Ci volevamo molto bene io e Francesco e avevamo stretto un patto: nella nostra frequentazione non avremmo mai parlato di politica. Così avvenne. A lui piacevano lo stesso cinema underground e la stessa musica che amavo anche io e andavamo veramente d’accordo. Quando ero in vacanza mi dissero che era morto in Jeep, per salvare un cucciolo di cane lupo. La macchina su cui viaggiava nel Parco Nazionale d’Abruzzo era andata fuori strada, e per proteggere il cane Francesco era finito con la testa sull’unico spunzone di roccia di tutto il prato. È stato il mio primo enorme dolore giovanile».

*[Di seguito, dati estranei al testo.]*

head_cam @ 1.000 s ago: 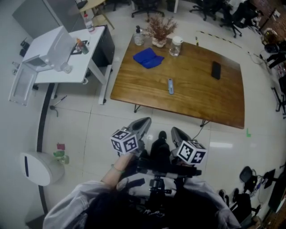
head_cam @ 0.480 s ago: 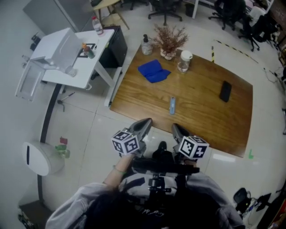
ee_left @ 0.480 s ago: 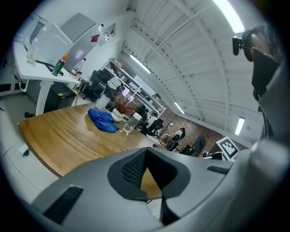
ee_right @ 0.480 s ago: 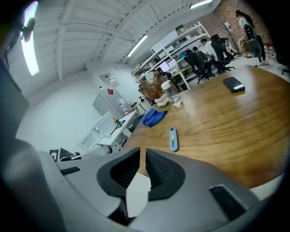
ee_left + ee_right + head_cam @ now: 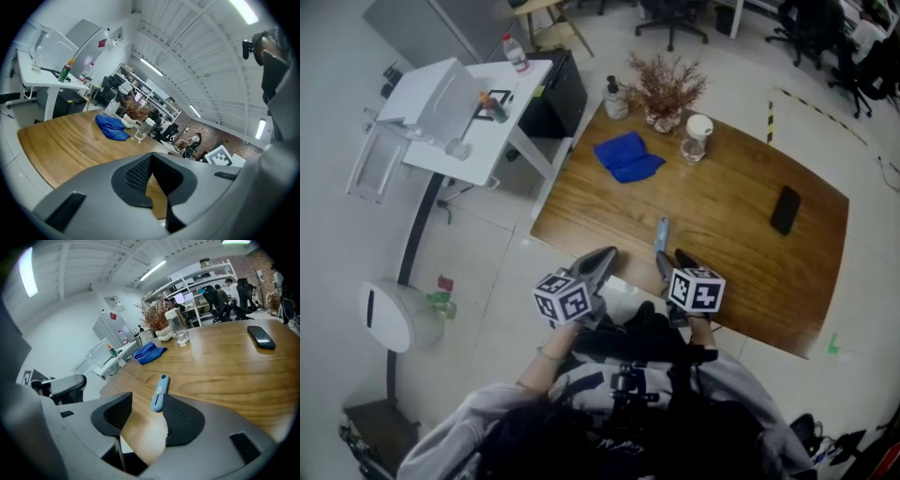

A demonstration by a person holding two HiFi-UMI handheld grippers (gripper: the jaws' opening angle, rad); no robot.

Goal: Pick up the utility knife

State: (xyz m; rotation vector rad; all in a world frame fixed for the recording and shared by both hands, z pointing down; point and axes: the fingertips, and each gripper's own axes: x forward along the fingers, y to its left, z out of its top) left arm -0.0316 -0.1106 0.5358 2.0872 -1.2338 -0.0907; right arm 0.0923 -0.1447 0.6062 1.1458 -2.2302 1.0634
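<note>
Utility knife [image 5: 661, 232]: light blue, lying flat on the wooden surface [image 5: 750, 281], near its front edge.
Right gripper [image 5: 672, 264]: jaws have just been opening and stand wide apart with nothing between them; the knife lies just ahead.
Left gripper [image 5: 602, 261]: jaws together, empty, beside the surface's edge.

The table [image 5: 741, 234] is varnished wood with visible grain and a soft sheen that mirrors the lights. On it, the utility knife [image 5: 159, 392] is smooth pale-blue plastic, the cloth [image 5: 628, 157] is soft, crumpled blue fabric, the phone [image 5: 785, 209] is glossy black and the jar [image 5: 696, 139] is clear glass. Around the table, the floor [image 5: 487, 272] is pale glossy tile.
</note>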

Quanti amici veri ha Carlo Verdone?
«Tanti. Oddio, forse tanti è la parola sbagliata. Perché quando dici che hai tanti amici poi significa che non ne hai nessuno. Diciamo che una decina di veri amici li ho e mi sono preso il lusso, la libertà e il piacere di mantenerli nel tempo».
Cos’è per lei la libertà?
«Il testo di una canzone. Un’utopia. Un’illusione. La vera libertà non esiste e nessuno di noi è veramente libero. Non sono libero io e non è libero lei. E poi c’è sempre l’imprevisto, l’agguato del destino, l’imponderabile. Per me, da questo punto di vista, tra amici scomparsi all’improvviso e malattie inattese di persone a cui voglio bene, è stato un anno terribile. Sa qual è la verità?».
Qual è?
«Che fare progetti è necessario per coltivare una speranza. Ma è purtroppo ridicolo e infantile. L’unica cosa seria che si può fare è vivere alla giornata come se fosse il tuo ultimo giorno. Così si dovrebbe fare e così provo a fare io».